Synthetic auxotrophs for stable and tunable maintenance of plasmid copy number

Although plasmid-based expression systems have advantages in multi-copy expression of genes, heterogeneity of plasmid copy number (PCN) in individual cells is inevitable even with the addition of antibiotics. Here, we developed a synthetic auxotrophic system for stable and tunable maintenance of the PCN in Escherichia coli without addition of antibiotics. This auxotroph expresses infA, one of the essential genes encoding a translation initiation factor, on a plasmid instead of on the chromosome. With this system, the gene expression was stably maintained for 40 generations with minimized cell-to-cell variation under antibiotic-free conditions. Moreover, varying the expression level of infA enabled us to rationally tune the PCN by more than 5.6-fold. This antibiotic-free PCN control system significantly improved the production of itaconic acid and lycopene compared to the conventional system based on antibiotics (2-fold). Collectively, the developed strategy could be a platform for the production of value-added products in antibiotic-free cultivation.

Molecular parts and genetic circuits for metabolic engineering of microorganisms

Microbial conversion of biomass into value-added biochemicals is a highly sustainable process compared to petroleum-based production. In this regard, microorganisms have been engineered via simple overexpression or deletion of metabolic genes to facilitate the production. However, the producer microorganisms require complex regulatory circuits to maximize productivity and performance. To address this issue, diverse genetic circuits have been developed that allow cells to minimize their metabolic burden, overcome metabolic imbalances and respond to a dynamically changing environment. In this review, we briefly explain the basic strategy for constructing genetic circuits by assembling molecular parts such as input, operation and output modules. Next, we describe recent applications of the circuits in the metabolic engineering of microorganisms to improve biochemical production. Beyond those achievements, genetic circuits will facilitate more innovative approaches to future strain development through mining and engineering new genetic elements and improving the complexity of genetic circuit design.
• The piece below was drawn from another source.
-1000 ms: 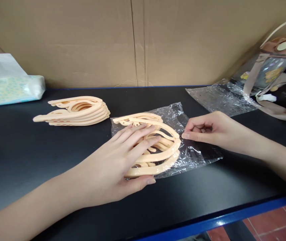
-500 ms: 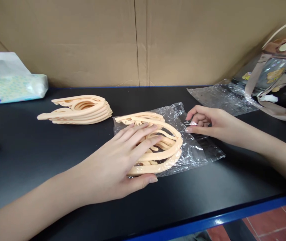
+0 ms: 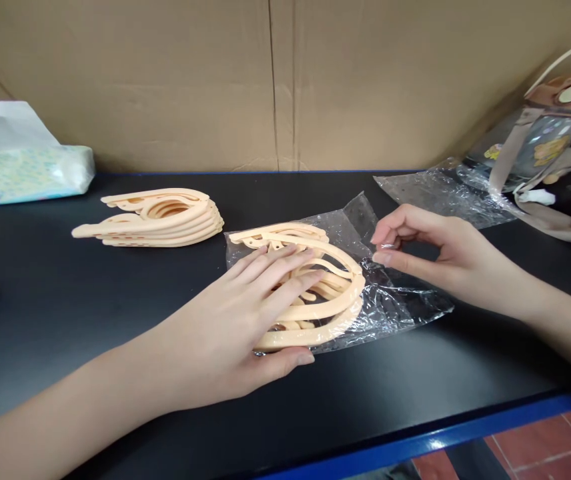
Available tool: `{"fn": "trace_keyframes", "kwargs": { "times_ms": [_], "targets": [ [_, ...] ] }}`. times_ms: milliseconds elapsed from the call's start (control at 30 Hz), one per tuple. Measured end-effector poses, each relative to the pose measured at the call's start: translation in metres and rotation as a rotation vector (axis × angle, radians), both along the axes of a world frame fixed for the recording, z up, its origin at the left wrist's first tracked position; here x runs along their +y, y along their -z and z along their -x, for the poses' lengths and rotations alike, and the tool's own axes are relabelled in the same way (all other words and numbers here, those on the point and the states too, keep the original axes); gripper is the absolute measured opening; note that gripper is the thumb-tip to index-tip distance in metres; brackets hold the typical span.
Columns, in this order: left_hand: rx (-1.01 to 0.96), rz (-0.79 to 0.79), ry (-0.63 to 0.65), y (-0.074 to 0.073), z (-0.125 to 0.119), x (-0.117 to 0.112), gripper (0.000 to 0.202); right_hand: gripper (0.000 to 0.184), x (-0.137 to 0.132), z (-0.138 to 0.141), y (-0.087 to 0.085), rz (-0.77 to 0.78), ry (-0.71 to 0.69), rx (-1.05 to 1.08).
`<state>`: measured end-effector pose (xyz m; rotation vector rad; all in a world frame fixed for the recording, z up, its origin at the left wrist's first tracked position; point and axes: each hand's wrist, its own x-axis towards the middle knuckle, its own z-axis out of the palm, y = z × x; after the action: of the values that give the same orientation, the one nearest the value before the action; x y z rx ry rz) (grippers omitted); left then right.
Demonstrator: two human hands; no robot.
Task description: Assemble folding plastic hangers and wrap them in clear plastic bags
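Note:
My left hand (image 3: 238,327) lies flat with fingers stretched out on a stack of peach plastic hangers (image 3: 333,303) that sits inside a clear plastic bag (image 3: 395,307) on the black table (image 3: 65,313). My right hand (image 3: 433,250) pinches the bag's open flap between thumb and fingers, just right of the hangers, and lifts it a little. A second stack of peach hangers (image 3: 158,217) lies bare on the table to the left, apart from both hands.
A tissue pack (image 3: 25,170) sits at the far left. Another clear bag (image 3: 440,193) and a strapped bottle (image 3: 540,140) lie at the back right. Cardboard (image 3: 275,80) walls the back. The blue table edge (image 3: 440,437) runs along the front.
My right hand has moved up from the table and pinched the bag's flap, raising it. My left hand stays pressed on the hangers.

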<state>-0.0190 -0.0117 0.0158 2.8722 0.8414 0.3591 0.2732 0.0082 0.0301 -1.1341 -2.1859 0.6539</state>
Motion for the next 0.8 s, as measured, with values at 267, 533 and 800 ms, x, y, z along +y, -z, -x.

Novel Hybrid Input Part Using Riboswitch and Transcriptional Repressor for Signal Inverting Amplifier

Genetic circuits are composed of input, logic, and output parts. Construction of complex circuits for practical applications requires numerous tunable genetic parts. However, the limited diversity and complicated tuning methods used for the input parts hinders the scalability of genetic circuits. Therefore, a new type of input part is required that responds to diverse signals and enables easy tuning. Here, we developed RNA-protein hybrid input parts that combine a riboswitch and orthogonal transcriptional repressors. The hybrid inputs successfully regulated the transcription of an output in response to the input signal detected by the riboswitch and resulted in signal inversion because of the expression of transcriptional repressors. Dose-response parameters including fold-change and half-maximal effective concentration were easily modulated and amplified simply by changing the promoter strength. Furthermore, the hybrid input detected both exogenous and endogenous signals, indicating potential applications in metabolite sensing. This hybrid input part could be highly extensible considering the rich variety of components.